* [EXERCISE DESCRIPTION]
Send back all of the data, word for word.

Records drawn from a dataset
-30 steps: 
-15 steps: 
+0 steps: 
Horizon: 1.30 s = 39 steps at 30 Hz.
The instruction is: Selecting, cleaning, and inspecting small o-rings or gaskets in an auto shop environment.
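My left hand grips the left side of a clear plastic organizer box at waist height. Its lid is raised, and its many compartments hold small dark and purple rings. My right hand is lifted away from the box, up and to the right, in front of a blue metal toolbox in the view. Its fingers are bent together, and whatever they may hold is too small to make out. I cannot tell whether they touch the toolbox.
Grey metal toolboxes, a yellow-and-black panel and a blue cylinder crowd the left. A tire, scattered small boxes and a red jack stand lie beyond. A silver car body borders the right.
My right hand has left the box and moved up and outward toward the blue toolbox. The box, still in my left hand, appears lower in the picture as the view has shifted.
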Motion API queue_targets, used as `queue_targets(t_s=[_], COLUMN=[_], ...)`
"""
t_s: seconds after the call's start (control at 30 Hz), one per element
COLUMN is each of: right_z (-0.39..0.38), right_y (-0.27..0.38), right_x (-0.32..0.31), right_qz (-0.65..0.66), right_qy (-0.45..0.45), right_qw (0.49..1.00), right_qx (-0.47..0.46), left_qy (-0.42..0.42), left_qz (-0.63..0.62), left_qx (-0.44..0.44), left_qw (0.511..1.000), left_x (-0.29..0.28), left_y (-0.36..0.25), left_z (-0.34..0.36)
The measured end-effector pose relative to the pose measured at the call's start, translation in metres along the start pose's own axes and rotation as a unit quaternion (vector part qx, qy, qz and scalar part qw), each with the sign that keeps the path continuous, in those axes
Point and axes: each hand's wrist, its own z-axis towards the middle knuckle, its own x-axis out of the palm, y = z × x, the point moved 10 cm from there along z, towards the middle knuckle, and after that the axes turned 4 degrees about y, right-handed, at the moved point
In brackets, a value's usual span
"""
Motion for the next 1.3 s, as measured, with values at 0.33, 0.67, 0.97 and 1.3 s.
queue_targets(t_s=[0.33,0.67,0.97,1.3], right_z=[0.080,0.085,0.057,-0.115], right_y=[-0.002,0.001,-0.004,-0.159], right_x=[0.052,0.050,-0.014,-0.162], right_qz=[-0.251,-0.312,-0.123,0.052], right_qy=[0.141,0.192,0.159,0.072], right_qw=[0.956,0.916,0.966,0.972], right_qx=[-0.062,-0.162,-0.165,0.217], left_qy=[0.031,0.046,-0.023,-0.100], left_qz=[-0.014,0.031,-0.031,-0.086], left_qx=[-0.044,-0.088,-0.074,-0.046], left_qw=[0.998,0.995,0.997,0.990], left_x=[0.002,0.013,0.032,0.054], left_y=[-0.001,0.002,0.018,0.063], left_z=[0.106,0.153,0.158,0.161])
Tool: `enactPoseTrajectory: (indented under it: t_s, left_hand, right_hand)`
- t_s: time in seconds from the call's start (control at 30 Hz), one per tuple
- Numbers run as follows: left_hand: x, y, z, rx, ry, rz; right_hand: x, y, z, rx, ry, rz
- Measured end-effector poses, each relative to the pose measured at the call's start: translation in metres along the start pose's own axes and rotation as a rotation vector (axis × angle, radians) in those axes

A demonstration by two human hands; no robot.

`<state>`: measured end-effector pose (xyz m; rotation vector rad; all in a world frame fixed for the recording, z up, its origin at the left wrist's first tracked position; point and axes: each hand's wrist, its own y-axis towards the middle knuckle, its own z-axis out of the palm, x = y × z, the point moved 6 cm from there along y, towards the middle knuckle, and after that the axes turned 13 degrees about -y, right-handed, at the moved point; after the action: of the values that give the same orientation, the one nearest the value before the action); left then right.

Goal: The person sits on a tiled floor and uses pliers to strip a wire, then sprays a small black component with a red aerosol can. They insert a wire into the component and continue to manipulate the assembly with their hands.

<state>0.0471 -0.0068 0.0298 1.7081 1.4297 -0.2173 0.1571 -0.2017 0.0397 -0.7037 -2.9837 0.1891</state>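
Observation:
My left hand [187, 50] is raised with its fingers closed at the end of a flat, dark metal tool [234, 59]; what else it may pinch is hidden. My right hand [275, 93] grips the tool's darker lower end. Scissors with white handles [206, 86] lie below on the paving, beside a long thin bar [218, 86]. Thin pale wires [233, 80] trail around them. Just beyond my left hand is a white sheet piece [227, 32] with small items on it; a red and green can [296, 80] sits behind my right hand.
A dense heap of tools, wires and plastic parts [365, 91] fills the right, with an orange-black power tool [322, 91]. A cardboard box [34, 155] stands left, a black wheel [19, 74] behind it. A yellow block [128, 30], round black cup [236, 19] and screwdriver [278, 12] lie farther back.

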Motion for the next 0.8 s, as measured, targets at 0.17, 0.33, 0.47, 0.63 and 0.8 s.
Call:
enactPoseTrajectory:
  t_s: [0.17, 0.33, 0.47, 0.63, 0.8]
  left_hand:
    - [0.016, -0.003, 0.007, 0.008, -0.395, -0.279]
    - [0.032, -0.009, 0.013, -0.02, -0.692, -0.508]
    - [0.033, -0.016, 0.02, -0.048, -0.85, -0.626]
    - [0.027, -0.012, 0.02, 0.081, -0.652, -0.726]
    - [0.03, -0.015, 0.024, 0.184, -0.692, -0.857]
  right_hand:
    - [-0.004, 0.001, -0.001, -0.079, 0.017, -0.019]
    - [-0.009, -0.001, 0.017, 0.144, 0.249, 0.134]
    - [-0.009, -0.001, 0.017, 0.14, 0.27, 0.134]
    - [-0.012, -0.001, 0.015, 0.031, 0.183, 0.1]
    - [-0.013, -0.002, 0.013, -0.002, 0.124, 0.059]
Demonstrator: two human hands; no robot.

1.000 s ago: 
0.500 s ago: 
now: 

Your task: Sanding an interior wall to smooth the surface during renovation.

* [SOLUTION FOR THIS PROBLEM]
-30 steps: 
-15 steps: 
+0 steps: 
Horizon: 1.30 s = 39 steps at 30 Hz.
The instruction is: Selecting, cleaning, and inspecting small o-rings or gaskets in an auto shop environment.
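My left hand grips the left side of a clear plastic organizer box at waist height. Its lid is raised, and its many compartments hold small dark and purple rings. My right hand is lifted away from the box, up and to the right, in front of a blue metal toolbox in the view. Its fingers are bent together, and whatever they may hold is too small to make out. I cannot tell whether they touch the toolbox.
Grey metal toolboxes, a yellow-and-black panel and a blue cylinder crowd the left. A tire, scattered small boxes and a red jack stand lie beyond. A silver car body borders the right.
My right hand has left the box and moved up and outward toward the blue toolbox. The box, still in my left hand, appears lower in the picture as the view has shifted.
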Motion API queue_targets, used as `queue_targets(t_s=[_], COLUMN=[_], ...)`
"""
t_s: seconds after the call's start (control at 30 Hz), one per element
COLUMN is each of: right_z (-0.39..0.38), right_y (-0.27..0.38), right_x (-0.32..0.31), right_qz (-0.65..0.66), right_qy (-0.45..0.45), right_qw (0.49..1.00), right_qx (-0.47..0.46), left_qy (-0.42..0.42), left_qz (-0.63..0.62), left_qx (-0.44..0.44), left_qw (0.511..1.000), left_x (-0.29..0.28), left_y (-0.36..0.25), left_z (-0.34..0.36)
The measured end-effector pose relative to the pose measured at the call's start, translation in metres along the start pose's own axes and rotation as a unit quaternion (vector part qx, qy, qz and scalar part qw), each with the sign that keeps the path continuous, in those axes
Point and axes: each hand's wrist, its own z-axis towards the middle knuckle, its own x-axis out of the palm, y = z × x, the point moved 10 cm from there along z, towards the middle knuckle, and after that the axes turned 4 degrees about y, right-handed, at the moved point
In brackets, a value's usual span
"""
Motion for the next 1.3 s, as measured, with values at 0.33, 0.67, 0.97 and 1.3 s.
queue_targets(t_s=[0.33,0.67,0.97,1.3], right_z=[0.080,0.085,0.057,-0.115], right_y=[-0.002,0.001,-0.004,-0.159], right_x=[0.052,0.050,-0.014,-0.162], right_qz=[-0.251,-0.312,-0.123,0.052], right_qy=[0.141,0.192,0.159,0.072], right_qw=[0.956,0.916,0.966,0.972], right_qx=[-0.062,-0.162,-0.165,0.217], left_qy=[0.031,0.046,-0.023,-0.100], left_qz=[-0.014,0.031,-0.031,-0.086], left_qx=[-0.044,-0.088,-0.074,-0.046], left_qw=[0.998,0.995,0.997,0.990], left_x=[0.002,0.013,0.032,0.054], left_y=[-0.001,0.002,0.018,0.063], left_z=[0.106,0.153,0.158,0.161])
Tool: `enactPoseTrajectory: (indented under it: t_s, left_hand, right_hand)`
- t_s: time in seconds from the call's start (control at 30 Hz), one per tuple
- Numbers run as follows: left_hand: x, y, z, rx, ry, rz; right_hand: x, y, z, rx, ry, rz
- Measured end-effector poses, each relative to the pose measured at the call's start: translation in metres along the start pose's own axes and rotation as a rotation vector (axis × angle, radians) in those axes

A demonstration by two human hands; no robot.

`<state>`: measured end-effector pose (xyz m; rotation vector rad; all in a world frame fixed for the recording, z up, its origin at the left wrist's first tracked position; point and axes: each hand's wrist, its own y-axis towards the middle knuckle, its own z-axis out of the palm, x = y × z, the point moved 6 cm from there along y, towards the middle knuckle, and after that the axes turned 13 degrees about -y, right-handed, at the moved point; after the action: of the values that give the same orientation, the one nearest the value before the action); left then right.

Goal: The person sits on a tiled floor and uses pliers to strip a wire, then sprays a small black component with a red aerosol can. They insert a wire into the component and continue to manipulate the assembly with their hands.

<state>0.0471 -0.0068 0.0298 1.7081 1.4297 -0.2173 0.1571 -0.2017 0.0397 -0.7037 -2.9837 0.1891</state>
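Observation:
My left hand [187, 50] is raised with its fingers closed at the end of a flat, dark metal tool [234, 59]; what else it may pinch is hidden. My right hand [275, 93] grips the tool's darker lower end. Scissors with white handles [206, 86] lie below on the paving, beside a long thin bar [218, 86]. Thin pale wires [233, 80] trail around them. Just beyond my left hand is a white sheet piece [227, 32] with small items on it; a red and green can [296, 80] sits behind my right hand.
A dense heap of tools, wires and plastic parts [365, 91] fills the right, with an orange-black power tool [322, 91]. A cardboard box [34, 155] stands left, a black wheel [19, 74] behind it. A yellow block [128, 30], round black cup [236, 19] and screwdriver [278, 12] lie farther back.
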
Motion for the next 0.8 s, as measured, targets at 0.17, 0.33, 0.47, 0.63 and 0.8 s.
Call:
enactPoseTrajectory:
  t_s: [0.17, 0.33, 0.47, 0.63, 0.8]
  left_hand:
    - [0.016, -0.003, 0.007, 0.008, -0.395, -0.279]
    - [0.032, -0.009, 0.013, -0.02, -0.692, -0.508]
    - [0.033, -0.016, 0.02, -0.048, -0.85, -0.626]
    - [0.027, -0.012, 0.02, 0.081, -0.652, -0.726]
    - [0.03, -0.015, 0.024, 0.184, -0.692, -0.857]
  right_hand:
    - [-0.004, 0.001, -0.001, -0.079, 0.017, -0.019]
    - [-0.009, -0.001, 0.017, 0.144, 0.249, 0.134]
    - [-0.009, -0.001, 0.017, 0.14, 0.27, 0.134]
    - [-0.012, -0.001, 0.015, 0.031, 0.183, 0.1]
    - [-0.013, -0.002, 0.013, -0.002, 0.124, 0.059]
Demonstrator: two human hands; no robot.

1.000 s ago: 
0.500 s ago: 
now: 

Your task: Sanding an interior wall to smooth the surface during renovation.

No more work is needed for this exercise.